Match on the string "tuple" in the entries below and return every matching line.

THE INPUT ->
————————

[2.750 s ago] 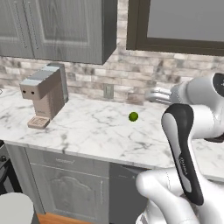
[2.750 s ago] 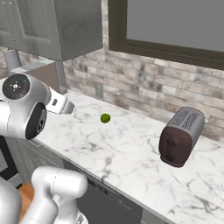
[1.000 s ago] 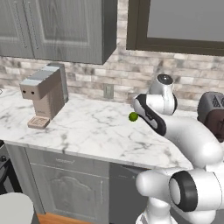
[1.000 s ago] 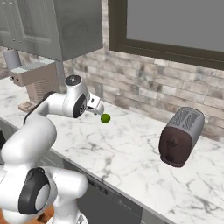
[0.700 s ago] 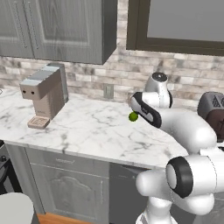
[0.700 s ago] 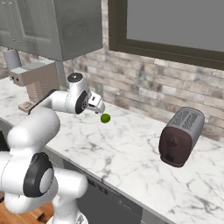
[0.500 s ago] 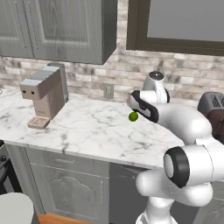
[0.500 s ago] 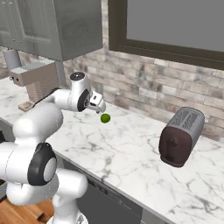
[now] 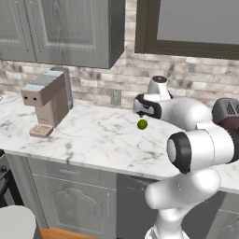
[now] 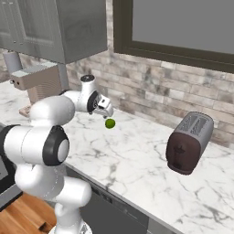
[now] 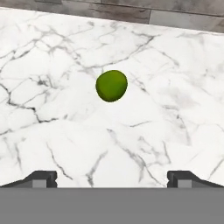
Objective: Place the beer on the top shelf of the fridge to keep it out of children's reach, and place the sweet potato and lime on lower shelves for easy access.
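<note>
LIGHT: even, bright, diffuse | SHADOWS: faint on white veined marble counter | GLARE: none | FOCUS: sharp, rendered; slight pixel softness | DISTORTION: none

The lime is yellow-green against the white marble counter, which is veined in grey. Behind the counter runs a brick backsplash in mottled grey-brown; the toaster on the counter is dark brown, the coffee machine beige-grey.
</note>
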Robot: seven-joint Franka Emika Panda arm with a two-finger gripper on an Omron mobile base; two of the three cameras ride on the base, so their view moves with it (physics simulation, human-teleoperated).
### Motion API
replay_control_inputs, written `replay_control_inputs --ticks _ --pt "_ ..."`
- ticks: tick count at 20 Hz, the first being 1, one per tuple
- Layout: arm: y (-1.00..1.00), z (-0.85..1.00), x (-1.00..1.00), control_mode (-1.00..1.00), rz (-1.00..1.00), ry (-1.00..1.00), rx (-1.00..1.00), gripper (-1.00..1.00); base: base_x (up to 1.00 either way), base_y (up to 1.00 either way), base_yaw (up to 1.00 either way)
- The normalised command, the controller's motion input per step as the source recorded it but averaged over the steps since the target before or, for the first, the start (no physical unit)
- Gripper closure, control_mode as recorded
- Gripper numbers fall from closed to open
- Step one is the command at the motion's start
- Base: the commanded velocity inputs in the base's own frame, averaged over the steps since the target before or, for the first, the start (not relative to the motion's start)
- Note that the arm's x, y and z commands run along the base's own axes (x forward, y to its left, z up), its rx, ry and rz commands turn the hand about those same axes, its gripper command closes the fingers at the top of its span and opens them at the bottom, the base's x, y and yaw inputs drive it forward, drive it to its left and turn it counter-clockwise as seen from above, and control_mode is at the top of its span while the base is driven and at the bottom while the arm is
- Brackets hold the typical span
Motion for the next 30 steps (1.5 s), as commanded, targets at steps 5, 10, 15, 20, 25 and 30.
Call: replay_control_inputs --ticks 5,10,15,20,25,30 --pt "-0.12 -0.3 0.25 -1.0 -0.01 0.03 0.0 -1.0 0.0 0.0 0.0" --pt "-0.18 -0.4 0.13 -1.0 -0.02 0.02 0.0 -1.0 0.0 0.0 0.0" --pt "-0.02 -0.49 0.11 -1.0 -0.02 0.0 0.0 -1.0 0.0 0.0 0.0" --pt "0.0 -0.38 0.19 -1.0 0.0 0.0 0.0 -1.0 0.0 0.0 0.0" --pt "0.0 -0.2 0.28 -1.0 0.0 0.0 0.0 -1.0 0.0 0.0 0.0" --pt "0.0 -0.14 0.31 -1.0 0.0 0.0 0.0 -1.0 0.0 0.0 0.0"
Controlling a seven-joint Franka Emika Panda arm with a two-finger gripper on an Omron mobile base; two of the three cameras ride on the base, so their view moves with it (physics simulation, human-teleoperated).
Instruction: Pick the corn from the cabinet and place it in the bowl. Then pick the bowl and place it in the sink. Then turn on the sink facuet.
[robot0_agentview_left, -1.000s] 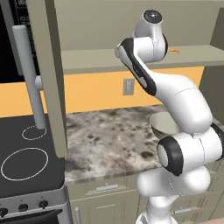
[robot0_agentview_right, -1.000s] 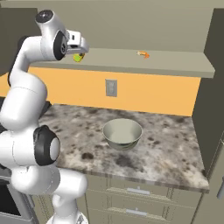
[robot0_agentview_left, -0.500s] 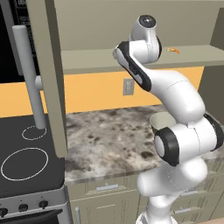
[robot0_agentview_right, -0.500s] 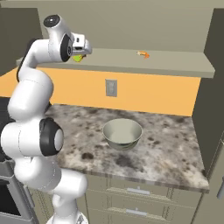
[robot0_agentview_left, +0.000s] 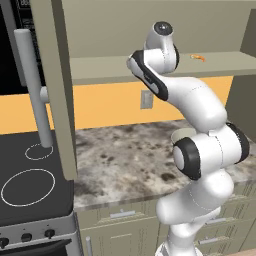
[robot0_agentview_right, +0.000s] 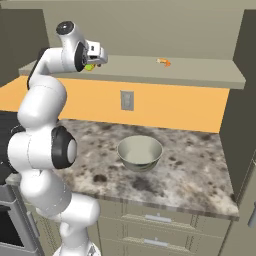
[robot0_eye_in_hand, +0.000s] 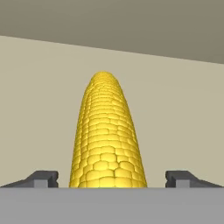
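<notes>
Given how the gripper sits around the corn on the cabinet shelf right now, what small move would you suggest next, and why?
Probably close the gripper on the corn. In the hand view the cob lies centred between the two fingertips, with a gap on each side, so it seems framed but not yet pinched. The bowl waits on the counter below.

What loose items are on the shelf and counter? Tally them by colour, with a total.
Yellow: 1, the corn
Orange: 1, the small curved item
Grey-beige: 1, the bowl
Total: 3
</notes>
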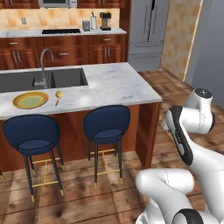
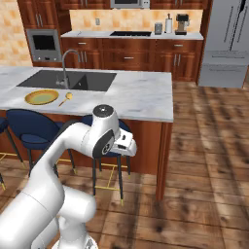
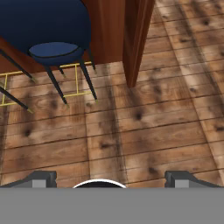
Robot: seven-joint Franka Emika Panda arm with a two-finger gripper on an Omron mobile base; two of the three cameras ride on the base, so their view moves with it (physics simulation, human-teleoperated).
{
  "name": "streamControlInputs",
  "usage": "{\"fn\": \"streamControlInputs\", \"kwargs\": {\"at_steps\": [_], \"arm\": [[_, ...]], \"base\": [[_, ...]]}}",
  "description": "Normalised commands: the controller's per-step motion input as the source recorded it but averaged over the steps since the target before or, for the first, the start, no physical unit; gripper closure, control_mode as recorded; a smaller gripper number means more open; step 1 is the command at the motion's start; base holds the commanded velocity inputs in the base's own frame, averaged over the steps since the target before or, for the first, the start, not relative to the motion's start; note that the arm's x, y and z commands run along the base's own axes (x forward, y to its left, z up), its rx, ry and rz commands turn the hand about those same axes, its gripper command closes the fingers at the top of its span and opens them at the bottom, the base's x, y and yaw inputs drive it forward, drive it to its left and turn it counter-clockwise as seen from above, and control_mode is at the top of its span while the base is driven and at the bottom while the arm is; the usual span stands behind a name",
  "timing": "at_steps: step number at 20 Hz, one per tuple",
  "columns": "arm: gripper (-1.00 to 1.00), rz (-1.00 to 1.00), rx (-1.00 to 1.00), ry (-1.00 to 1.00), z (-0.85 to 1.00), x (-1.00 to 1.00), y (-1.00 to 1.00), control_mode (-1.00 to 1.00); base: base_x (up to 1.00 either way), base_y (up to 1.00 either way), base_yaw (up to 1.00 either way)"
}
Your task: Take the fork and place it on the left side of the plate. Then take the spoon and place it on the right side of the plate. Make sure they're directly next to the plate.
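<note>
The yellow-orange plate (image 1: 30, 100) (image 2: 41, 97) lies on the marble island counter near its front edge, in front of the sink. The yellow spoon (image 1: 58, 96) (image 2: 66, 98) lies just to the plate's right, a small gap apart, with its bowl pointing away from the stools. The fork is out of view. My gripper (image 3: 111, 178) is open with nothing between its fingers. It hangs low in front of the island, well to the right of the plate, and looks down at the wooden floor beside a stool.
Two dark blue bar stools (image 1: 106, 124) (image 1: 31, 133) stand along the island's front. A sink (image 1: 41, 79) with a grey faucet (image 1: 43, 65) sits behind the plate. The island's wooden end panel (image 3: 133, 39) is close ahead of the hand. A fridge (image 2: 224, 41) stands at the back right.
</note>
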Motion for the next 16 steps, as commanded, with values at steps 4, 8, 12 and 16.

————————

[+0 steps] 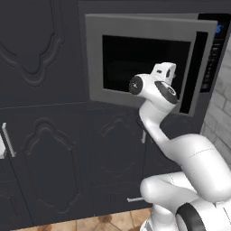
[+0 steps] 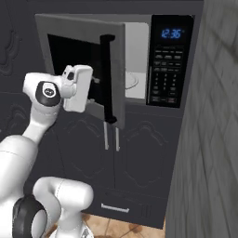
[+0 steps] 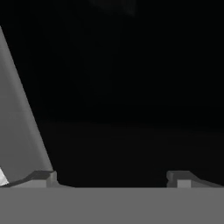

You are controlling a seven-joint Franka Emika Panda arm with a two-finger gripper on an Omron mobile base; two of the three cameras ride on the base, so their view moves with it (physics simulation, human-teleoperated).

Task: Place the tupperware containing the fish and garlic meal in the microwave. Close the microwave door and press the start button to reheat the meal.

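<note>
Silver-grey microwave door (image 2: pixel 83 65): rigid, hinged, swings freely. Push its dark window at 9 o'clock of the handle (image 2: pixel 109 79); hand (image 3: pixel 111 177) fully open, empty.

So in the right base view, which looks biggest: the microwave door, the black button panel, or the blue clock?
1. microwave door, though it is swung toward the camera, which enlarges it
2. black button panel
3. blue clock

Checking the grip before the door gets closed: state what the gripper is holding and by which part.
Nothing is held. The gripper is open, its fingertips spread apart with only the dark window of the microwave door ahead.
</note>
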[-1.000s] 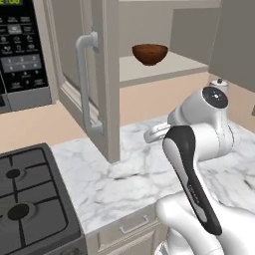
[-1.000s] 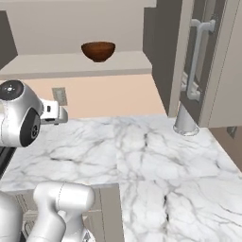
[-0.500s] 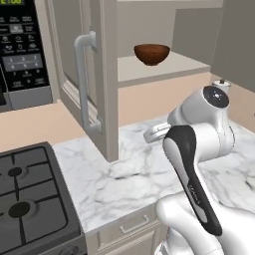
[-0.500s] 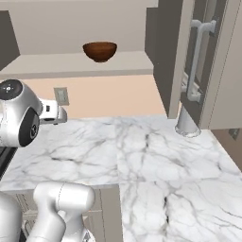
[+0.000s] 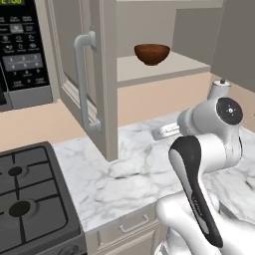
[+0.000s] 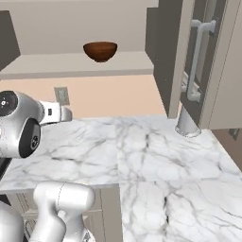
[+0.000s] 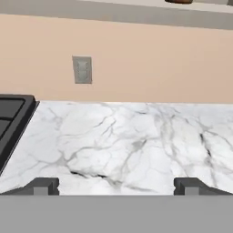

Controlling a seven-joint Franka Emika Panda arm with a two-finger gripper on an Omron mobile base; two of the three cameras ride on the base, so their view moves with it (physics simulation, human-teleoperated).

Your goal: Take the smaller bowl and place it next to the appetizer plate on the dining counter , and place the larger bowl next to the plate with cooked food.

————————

RESULT BELOW ->
- ticks: tick count at 20 Hz, the first being 1, one per tuple
  "timing": "at_steps: step number at 20 Hz, one per tuple",

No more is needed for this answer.